Je dessine très bien.
Je joue très bien sur scène.
J’aimerais bien que quelqu’un porte un regard neutre sur moi. »
Ce très beau portrait du feu ardent, de l’incompréhension du monde qui l’entoure, et de la quête désespérée de l’amour qui habitent une adolescente cherchant à explorer son moi et son corps, est complètement sublimé par le regard atypique porté par Minnie sur son univers, par sa singularité qui s’exprime dans une démarche artistique personnelle qui commence à s’affirmer. Le sentiment d’être à part, d’être différente, par ailleurs souvent commun aux adolescents, ne crée pas chez la jeune fille une volonté de devenir comme les autres. Au contraire, il engendre un refus des conventions, une colère contre la superficialité des rapports entre des êtres gouvernés par leurs désirs et leurs faux besoins matériels et met en exergue la médiocrité des adultes, tous plus minables les uns que les autres.

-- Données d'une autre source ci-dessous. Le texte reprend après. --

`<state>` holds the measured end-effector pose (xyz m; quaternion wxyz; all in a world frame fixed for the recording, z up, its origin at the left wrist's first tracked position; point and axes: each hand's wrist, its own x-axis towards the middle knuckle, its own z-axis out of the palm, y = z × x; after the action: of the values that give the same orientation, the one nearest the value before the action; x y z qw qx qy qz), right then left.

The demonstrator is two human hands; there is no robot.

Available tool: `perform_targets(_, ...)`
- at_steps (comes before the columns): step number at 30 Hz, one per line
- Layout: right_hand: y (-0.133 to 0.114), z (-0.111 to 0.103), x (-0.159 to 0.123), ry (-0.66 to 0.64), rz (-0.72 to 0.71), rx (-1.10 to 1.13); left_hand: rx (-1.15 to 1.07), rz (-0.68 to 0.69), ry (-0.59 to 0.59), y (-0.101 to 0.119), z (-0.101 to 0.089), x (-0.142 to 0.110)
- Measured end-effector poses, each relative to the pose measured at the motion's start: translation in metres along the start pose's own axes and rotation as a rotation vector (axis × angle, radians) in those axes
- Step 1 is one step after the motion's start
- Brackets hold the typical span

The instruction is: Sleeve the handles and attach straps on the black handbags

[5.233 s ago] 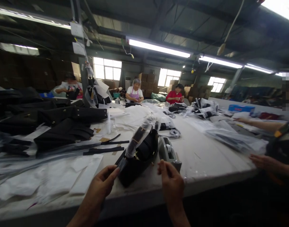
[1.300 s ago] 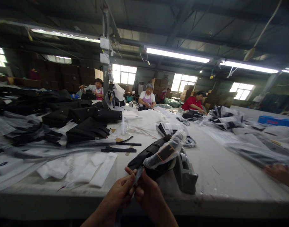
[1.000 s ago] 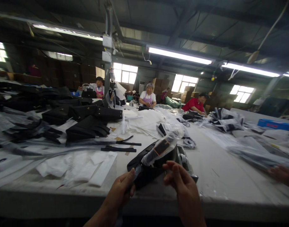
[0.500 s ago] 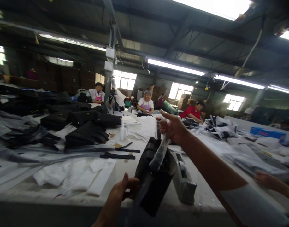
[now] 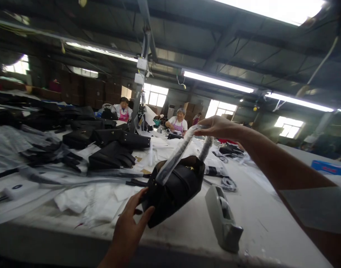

« Selon toi, écrire ce journal peut-il ou ne peut-il pas être considéré comme une forme de créativité ? (Parce que clairement, tu es en train de lire ce que j’écris.) »
Plus qu’une consigne des faits, le journal de Minnie devient ainsi le lieu de l’exercice d’une écriture à laquelle elle porte un intérêt croissant en parallèle de sa découverte de l’univers des comics underground et de sa fascination pour Aline Kominsky dont elle s’exerce à imiter le style, tout en aspirant à trouver le sien. De la rencontre avec un éditeur qui lui conseille d’apprendre à absolument tout dessiner dans les moindres détails à celle de Robert Crumb – élément autobiographique qui a fortement influencé l’auteur – l’on voit se dessiner le parcours d’une artiste en puissance, qui n’aura de cesse de questionner le monde et d’en faire une satire féroce et juste. C’est, à mon sens, la naissance de cette artiste qui donne sa force réelle, sa singularité et sa beauté de Vite, trop vite, et qui en fait un livre essentiel de cette rentrée et que je vous recommande de vive voix.